WHAT YOU WILL DO:
Only one portion of the data is to be written out: from the line bearing "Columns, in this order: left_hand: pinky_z" through the line bearing "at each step". Write it exactly as it appears.

DATA RECORDS:

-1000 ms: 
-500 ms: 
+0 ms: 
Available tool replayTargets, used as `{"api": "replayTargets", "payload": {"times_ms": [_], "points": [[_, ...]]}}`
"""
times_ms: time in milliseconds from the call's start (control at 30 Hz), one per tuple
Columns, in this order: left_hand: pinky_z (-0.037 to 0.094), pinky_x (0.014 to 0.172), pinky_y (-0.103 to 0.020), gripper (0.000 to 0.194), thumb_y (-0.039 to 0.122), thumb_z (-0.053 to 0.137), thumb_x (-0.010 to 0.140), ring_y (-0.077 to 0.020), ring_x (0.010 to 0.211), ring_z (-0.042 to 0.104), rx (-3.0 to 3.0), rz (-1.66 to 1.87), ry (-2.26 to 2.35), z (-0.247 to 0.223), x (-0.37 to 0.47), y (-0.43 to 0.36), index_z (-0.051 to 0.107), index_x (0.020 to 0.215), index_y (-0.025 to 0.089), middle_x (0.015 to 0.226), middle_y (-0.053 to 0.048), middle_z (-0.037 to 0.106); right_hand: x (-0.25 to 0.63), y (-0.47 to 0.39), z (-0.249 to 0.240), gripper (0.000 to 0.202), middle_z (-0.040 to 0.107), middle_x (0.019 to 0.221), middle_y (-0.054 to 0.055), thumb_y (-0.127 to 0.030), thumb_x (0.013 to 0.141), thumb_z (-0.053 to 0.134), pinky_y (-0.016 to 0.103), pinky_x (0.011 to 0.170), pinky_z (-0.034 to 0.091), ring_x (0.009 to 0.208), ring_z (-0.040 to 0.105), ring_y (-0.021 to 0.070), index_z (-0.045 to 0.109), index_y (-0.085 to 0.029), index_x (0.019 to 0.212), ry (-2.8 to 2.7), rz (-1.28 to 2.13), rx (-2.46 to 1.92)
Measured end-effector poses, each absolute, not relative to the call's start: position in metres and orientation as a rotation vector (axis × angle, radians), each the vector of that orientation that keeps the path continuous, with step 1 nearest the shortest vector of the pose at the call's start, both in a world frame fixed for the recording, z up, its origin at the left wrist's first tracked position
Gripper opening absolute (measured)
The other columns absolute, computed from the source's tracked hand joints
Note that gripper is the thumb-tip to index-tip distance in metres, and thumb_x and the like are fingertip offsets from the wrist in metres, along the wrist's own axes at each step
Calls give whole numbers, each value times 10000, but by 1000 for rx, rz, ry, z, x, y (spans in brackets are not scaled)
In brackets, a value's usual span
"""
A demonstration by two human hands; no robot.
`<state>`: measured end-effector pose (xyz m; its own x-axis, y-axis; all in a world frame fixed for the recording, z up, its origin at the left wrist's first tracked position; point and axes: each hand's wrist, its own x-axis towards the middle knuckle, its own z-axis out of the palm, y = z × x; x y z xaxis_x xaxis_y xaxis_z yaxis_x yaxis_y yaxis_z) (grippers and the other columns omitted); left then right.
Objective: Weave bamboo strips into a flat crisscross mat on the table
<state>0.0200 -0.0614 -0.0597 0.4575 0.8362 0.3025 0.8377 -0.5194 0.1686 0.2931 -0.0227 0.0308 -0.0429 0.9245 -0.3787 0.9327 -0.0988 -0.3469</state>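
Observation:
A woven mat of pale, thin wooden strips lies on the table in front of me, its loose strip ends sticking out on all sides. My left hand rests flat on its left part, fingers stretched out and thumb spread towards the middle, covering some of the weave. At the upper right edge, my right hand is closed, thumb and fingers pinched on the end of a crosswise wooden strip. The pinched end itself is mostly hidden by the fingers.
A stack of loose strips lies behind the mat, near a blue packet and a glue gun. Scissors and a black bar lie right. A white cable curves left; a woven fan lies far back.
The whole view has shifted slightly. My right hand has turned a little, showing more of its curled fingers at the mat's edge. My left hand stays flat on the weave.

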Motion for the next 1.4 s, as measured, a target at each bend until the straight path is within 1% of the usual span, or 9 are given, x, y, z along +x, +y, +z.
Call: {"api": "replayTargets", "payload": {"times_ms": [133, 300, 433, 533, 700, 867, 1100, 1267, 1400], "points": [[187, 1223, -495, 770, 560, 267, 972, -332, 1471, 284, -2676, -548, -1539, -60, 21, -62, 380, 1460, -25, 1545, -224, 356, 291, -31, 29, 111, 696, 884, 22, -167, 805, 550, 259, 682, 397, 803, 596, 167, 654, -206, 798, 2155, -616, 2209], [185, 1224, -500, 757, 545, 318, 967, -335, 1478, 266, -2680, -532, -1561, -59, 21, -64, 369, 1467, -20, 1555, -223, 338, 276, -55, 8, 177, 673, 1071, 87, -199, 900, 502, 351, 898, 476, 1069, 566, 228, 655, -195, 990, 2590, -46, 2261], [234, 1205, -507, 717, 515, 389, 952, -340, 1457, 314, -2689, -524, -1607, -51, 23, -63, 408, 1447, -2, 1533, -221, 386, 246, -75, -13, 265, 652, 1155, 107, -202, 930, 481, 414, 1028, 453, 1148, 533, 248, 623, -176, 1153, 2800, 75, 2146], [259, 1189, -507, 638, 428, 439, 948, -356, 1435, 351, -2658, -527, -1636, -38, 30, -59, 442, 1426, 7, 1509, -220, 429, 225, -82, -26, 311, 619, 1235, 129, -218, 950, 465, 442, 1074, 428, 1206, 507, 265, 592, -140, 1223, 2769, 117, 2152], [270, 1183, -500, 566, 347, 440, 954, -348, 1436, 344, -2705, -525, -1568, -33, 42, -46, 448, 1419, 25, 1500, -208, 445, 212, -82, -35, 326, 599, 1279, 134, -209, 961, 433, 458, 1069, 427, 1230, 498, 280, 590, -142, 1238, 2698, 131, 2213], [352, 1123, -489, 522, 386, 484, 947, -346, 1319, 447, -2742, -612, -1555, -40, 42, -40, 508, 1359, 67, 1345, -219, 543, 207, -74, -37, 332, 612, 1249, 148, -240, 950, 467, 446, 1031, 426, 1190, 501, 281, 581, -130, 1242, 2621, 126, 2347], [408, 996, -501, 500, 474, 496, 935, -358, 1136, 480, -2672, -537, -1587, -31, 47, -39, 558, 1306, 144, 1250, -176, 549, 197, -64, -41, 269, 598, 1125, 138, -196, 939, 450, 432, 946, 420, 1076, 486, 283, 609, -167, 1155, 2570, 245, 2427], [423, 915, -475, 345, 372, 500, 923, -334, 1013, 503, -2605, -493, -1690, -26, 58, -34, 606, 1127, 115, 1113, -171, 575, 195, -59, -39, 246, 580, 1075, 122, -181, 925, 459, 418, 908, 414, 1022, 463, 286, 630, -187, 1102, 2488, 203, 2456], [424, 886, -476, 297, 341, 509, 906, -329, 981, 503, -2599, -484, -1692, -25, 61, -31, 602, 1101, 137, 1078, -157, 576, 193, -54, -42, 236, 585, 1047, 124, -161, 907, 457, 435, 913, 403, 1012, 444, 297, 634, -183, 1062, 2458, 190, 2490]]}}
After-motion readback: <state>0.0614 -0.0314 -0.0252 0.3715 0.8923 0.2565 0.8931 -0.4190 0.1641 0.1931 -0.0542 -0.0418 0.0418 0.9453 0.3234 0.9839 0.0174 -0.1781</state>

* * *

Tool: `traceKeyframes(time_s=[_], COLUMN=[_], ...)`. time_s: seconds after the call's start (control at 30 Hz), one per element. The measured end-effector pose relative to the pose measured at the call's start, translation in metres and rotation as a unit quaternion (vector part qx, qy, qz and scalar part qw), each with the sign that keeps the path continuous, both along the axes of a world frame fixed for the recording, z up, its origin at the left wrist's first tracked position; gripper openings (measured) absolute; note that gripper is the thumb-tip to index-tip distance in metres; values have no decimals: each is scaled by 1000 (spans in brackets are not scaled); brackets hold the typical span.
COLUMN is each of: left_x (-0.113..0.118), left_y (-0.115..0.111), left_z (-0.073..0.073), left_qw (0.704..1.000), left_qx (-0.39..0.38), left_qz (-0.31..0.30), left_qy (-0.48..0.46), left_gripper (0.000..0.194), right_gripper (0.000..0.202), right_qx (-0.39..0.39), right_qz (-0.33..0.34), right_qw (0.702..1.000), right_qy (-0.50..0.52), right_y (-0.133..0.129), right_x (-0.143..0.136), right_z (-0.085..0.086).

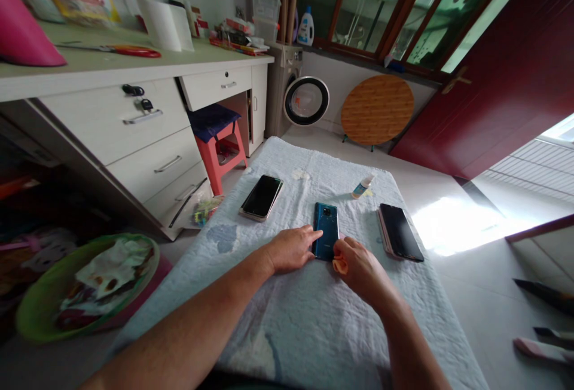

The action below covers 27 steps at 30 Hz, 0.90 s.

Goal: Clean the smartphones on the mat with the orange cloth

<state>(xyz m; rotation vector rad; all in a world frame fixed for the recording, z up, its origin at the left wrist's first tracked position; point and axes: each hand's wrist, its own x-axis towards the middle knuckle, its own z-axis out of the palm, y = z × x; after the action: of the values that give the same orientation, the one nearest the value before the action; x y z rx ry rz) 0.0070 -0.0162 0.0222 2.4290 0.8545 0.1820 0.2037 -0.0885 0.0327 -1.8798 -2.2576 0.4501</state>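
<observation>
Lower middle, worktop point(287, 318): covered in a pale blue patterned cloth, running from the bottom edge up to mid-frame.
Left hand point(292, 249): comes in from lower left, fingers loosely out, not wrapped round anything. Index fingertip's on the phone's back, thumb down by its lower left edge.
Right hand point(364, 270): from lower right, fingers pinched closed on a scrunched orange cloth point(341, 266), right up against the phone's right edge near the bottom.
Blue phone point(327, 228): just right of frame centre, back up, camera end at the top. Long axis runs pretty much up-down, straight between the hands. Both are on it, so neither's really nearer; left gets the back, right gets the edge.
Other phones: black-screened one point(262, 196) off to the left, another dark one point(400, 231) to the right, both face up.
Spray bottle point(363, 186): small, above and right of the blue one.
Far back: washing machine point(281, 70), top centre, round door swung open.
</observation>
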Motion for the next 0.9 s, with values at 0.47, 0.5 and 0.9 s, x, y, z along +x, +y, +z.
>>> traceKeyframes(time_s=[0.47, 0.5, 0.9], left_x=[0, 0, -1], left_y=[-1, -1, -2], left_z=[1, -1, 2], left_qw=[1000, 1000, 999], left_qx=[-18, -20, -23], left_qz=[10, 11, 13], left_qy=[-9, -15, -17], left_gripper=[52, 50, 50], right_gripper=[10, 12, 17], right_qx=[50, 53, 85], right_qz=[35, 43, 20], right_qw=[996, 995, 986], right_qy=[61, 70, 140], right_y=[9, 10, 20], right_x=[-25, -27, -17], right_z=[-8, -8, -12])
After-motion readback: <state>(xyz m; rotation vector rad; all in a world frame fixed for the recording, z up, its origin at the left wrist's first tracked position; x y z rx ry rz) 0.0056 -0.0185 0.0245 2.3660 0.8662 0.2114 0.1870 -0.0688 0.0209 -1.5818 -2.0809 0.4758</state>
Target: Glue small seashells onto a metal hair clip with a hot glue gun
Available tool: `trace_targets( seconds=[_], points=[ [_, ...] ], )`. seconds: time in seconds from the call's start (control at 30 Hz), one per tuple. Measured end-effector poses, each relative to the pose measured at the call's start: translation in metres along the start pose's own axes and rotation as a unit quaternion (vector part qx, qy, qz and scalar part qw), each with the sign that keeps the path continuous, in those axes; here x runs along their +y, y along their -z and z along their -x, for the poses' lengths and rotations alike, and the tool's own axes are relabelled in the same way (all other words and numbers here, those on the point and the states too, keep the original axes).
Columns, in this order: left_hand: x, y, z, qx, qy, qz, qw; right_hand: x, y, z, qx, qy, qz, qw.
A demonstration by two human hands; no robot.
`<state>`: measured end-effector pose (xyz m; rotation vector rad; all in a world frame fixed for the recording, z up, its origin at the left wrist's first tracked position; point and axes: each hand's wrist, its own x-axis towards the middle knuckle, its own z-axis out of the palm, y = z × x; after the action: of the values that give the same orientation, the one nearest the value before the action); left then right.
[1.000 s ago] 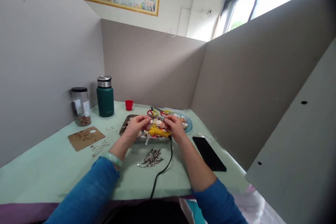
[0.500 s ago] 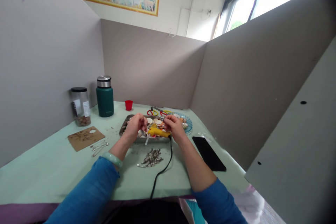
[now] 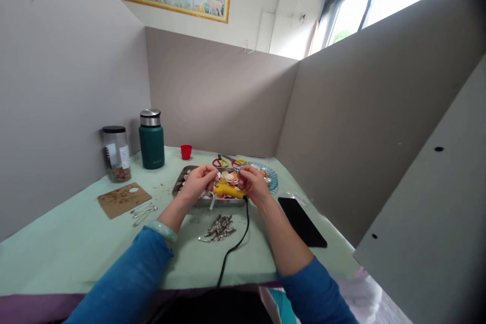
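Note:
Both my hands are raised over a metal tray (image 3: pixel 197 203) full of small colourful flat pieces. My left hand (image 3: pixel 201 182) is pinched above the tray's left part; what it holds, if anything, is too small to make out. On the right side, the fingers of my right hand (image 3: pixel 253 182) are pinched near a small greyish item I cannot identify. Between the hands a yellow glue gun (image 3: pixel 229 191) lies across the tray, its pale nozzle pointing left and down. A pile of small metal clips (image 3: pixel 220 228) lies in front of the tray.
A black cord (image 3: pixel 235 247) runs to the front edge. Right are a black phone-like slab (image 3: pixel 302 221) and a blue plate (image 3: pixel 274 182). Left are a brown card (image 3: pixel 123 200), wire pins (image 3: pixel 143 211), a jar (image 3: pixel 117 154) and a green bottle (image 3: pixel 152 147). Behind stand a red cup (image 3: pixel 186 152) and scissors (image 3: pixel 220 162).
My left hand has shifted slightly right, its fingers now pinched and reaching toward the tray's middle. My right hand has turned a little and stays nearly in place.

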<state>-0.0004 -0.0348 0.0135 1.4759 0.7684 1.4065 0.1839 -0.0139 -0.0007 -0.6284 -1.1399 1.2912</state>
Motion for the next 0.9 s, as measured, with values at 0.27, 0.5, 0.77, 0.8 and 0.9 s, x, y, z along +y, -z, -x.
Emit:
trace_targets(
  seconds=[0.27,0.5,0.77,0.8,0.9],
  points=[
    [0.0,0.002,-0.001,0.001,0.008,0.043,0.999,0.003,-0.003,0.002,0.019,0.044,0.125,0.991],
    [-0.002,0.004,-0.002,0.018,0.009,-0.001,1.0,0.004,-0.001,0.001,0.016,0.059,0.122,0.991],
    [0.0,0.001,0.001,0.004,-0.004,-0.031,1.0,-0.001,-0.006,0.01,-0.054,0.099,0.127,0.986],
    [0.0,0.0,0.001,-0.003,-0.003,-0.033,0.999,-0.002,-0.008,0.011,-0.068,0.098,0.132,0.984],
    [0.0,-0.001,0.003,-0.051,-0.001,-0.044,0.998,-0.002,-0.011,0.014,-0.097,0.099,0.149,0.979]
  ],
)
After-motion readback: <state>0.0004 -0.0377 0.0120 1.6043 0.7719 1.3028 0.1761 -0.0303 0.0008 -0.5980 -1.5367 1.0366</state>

RESPONSE TO THIS EXERCISE:
Columns, in this order: left_hand: pinky_z (-0.037 to 0.094), pinky_x (0.014 to 0.172), pinky_y (-0.103 to 0.020), gripper (0.000 to 0.194), thumb_y (-0.039 to 0.122), thumb_z (-0.053 to 0.137), thumb_x (-0.010 to 0.140), ring_y (-0.077 to 0.020), ring_x (0.010 to 0.211), ring_z (-0.042 to 0.104), rx (-3.0 to 3.0), rz (-1.66 to 1.87), ry (-2.26 to 2.35), z (-0.247 to 0.223), x (-0.37 to 0.47), y (-0.43 to 0.36), index_z (-0.051 to 0.107), index_x (0.020 to 0.215), index_y (-0.025 to 0.089), middle_x (0.015 to 0.226), middle_y (-0.053 to 0.048), middle_z (-0.037 to 0.106); right_hand: x (-0.25 to 0.63), y (-0.47 to 0.39), z (-0.249 to 0.240), gripper (0.000 to 0.202), middle_z (-0.040 to 0.107), middle_x (0.019 to 0.221), middle_y (-0.054 to 0.055), thumb_y (-0.127 to 0.030), thumb_x (0.013 to 0.141), thumb_z (-0.053 to 0.134), pinky_y (-0.016 to 0.103), pinky_x (0.011 to 0.170), pinky_z (-0.034 to 0.091), ring_x (0.009 to 0.208), ring_z (-0.040 to 0.105), ring_y (-0.021 to 0.070), index_z (-0.045 to 0.109), index_y (-0.085 to 0.029), index_x (0.019 to 0.212), ry (-2.8 to 2.7), rz (-1.28 to 2.13), rx (-2.46 to 1.92)
Measured end-effector poses, each absolute, not relative to the call's start: position in metres and orientation as a rotation vector (axis × angle, radians), each the vector of that orientation that keeps the path continuous, with step 1 nearest the shortest vector of the pose at the call's start, both in a world frame fixed for the recording, z up, its origin at the left wrist's first tracked position
Gripper opening absolute (measured)
The other columns absolute, computed from the source's tracked hand joints
Note that gripper is the thumb-tip to index-tip distance in metres, and thumb_x and the like are fingertip offsets from the wrist in metres, along the wrist's own axes at each step

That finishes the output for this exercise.